Task brief:
All lines of the listing below must be reproduced character for character.

Data shown:
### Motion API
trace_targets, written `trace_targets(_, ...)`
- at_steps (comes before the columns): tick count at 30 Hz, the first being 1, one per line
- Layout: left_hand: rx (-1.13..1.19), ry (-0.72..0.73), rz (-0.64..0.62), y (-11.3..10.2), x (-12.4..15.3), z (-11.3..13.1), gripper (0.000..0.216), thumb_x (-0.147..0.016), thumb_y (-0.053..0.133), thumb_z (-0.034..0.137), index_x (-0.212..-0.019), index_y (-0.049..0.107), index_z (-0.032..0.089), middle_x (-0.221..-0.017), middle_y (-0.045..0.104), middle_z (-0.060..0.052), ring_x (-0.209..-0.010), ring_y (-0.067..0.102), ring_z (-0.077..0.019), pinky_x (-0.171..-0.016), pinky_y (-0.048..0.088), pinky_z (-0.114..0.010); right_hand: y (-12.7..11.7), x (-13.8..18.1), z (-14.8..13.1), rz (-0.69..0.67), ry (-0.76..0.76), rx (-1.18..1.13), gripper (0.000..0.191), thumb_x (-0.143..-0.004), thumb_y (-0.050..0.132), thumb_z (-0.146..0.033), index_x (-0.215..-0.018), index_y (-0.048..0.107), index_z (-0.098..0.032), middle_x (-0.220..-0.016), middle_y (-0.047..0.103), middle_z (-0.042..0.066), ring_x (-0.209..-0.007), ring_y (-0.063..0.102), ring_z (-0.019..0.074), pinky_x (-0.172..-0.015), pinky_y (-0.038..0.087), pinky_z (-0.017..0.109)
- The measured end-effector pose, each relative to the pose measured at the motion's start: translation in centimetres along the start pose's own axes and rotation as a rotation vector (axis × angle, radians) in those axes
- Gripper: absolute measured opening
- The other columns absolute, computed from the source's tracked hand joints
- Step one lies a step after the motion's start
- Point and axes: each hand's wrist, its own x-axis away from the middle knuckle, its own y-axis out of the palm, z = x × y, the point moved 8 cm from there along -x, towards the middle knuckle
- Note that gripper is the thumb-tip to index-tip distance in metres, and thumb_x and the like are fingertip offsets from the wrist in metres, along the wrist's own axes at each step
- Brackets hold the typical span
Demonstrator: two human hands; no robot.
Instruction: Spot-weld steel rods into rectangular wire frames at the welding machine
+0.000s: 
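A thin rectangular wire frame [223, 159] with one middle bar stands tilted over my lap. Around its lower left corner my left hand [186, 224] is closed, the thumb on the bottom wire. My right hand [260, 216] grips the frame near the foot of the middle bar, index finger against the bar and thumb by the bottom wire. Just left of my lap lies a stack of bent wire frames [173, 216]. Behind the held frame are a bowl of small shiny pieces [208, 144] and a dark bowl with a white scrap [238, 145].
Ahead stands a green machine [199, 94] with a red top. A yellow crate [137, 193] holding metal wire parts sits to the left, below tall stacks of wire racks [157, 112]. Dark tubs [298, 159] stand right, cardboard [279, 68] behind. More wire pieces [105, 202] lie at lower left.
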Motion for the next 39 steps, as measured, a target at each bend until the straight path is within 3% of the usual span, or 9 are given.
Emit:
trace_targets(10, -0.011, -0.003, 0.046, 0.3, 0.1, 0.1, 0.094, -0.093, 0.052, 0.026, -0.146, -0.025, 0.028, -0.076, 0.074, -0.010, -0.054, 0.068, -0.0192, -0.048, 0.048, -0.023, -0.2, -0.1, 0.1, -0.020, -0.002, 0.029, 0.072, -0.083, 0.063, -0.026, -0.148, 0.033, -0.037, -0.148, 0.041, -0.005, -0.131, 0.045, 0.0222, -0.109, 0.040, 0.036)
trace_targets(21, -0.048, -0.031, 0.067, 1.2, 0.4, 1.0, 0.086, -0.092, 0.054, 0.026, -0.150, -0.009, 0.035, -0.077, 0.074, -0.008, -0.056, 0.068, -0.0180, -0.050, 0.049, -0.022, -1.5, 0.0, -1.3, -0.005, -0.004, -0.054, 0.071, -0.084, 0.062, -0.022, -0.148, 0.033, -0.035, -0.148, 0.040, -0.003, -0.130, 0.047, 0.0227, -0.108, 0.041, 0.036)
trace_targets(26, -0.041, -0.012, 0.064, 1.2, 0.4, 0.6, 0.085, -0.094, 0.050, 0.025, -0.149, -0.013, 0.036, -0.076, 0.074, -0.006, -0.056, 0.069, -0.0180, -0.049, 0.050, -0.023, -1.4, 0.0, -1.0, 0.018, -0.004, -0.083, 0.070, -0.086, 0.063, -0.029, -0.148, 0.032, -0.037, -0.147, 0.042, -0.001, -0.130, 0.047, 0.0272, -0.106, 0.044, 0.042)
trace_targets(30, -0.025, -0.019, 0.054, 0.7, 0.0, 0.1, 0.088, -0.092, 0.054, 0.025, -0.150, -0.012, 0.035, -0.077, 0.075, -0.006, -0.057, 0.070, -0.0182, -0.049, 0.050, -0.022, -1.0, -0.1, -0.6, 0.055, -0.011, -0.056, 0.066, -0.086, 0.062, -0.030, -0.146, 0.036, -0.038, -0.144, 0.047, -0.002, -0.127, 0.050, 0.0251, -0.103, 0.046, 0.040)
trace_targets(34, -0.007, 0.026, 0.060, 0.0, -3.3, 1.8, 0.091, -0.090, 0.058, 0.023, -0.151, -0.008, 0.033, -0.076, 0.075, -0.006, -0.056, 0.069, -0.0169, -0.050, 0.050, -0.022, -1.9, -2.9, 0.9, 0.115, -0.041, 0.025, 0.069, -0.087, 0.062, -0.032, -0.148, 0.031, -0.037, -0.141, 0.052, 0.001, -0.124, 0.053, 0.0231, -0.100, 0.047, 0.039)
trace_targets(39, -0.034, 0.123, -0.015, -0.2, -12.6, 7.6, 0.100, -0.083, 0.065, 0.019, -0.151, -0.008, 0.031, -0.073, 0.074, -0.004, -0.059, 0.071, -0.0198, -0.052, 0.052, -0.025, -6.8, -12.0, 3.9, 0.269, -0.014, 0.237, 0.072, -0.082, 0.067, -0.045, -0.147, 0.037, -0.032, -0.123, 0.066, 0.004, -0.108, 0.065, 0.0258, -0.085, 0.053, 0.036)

Output for this task:
### Motion API
trace_targets, written `trace_targets(_, ...)`
- at_steps (comes before the columns): tick count at 30 Hz, the first being 1, one per line
- Layout: left_hand: rx (-1.13..1.19), ry (-0.72..0.73), rz (-0.64..0.62), y (-11.3..10.2), x (-12.4..15.3), z (-11.3..13.1), gripper (0.000..0.216), thumb_x (-0.147..0.016), thumb_y (-0.053..0.133), thumb_z (-0.034..0.137), index_x (-0.212..-0.019), index_y (-0.049..0.107), index_z (-0.032..0.089), middle_x (-0.221..-0.017), middle_y (-0.045..0.104), middle_z (-0.060..0.052), ring_x (-0.209..-0.010), ring_y (-0.067..0.102), ring_z (-0.077..0.019), pinky_x (-0.171..-0.016), pinky_y (-0.048..0.088), pinky_z (-0.114..0.010); right_hand: y (-12.7..11.7), x (-13.8..18.1), z (-14.8..13.1), rz (-0.69..0.67), ry (-0.76..0.76), rx (-1.18..1.13), gripper (0.000..0.191), thumb_x (-0.143..-0.004), thumb_y (-0.050..0.132), thumb_z (-0.146..0.033), index_x (-0.215..-0.018), index_y (-0.048..0.107), index_z (-0.098..0.032), middle_x (-0.220..-0.016), middle_y (-0.047..0.103), middle_z (-0.042..0.066), ring_x (-0.209..-0.007), ring_y (-0.063..0.102), ring_z (-0.019..0.074), pinky_x (-0.172..-0.015), pinky_y (-0.038..0.087), pinky_z (-0.017..0.109)
- The measured end-effector pose, each relative to the pose measured at the motion's start: translation in centimetres along the start pose's own axes and rotation as a rotation vector (axis × angle, radians) in those axes
- Gripper: absolute measured opening
- The other columns absolute, computed from the source's tracked hand joints
- Step one lies a step after the motion's start
- Point and axes: each hand's wrist, its own x-axis away from the middle knuckle, its own y-axis out of the palm, z = x × y, the point moved 8 cm from there along -x, towards the middle knuckle
- Note that gripper is the thumb-tip to index-tip distance in metres, and thumb_x and the like are fingertip offsets from the wrist in metres, along the wrist's own axes at each step
- Brackets hold the typical span
Demonstrator: two human hands; no robot.
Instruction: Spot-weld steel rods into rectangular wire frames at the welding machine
+0.000s: 
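A thin rectangular wire frame [223, 159] with one middle bar stands tilted over my lap. Around its lower left corner my left hand [186, 224] is closed, the thumb on the bottom wire. My right hand [260, 216] grips the frame near the foot of the middle bar, index finger against the bar and thumb by the bottom wire. Just left of my lap lies a stack of bent wire frames [173, 216]. Behind the held frame are a bowl of small shiny pieces [208, 144] and a dark bowl with a white scrap [238, 145].
Ahead stands a green machine [199, 94] with a red top. A yellow crate [137, 193] holding metal wire parts sits to the left, below tall stacks of wire racks [157, 112]. Dark tubs [298, 159] stand right, cardboard [279, 68] behind. More wire pieces [105, 202] lie at lower left.
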Motion for the next 39 steps, as measured, a target at each bend until the straight path is within 3% of the usual span, or 9 are given.
Emit:
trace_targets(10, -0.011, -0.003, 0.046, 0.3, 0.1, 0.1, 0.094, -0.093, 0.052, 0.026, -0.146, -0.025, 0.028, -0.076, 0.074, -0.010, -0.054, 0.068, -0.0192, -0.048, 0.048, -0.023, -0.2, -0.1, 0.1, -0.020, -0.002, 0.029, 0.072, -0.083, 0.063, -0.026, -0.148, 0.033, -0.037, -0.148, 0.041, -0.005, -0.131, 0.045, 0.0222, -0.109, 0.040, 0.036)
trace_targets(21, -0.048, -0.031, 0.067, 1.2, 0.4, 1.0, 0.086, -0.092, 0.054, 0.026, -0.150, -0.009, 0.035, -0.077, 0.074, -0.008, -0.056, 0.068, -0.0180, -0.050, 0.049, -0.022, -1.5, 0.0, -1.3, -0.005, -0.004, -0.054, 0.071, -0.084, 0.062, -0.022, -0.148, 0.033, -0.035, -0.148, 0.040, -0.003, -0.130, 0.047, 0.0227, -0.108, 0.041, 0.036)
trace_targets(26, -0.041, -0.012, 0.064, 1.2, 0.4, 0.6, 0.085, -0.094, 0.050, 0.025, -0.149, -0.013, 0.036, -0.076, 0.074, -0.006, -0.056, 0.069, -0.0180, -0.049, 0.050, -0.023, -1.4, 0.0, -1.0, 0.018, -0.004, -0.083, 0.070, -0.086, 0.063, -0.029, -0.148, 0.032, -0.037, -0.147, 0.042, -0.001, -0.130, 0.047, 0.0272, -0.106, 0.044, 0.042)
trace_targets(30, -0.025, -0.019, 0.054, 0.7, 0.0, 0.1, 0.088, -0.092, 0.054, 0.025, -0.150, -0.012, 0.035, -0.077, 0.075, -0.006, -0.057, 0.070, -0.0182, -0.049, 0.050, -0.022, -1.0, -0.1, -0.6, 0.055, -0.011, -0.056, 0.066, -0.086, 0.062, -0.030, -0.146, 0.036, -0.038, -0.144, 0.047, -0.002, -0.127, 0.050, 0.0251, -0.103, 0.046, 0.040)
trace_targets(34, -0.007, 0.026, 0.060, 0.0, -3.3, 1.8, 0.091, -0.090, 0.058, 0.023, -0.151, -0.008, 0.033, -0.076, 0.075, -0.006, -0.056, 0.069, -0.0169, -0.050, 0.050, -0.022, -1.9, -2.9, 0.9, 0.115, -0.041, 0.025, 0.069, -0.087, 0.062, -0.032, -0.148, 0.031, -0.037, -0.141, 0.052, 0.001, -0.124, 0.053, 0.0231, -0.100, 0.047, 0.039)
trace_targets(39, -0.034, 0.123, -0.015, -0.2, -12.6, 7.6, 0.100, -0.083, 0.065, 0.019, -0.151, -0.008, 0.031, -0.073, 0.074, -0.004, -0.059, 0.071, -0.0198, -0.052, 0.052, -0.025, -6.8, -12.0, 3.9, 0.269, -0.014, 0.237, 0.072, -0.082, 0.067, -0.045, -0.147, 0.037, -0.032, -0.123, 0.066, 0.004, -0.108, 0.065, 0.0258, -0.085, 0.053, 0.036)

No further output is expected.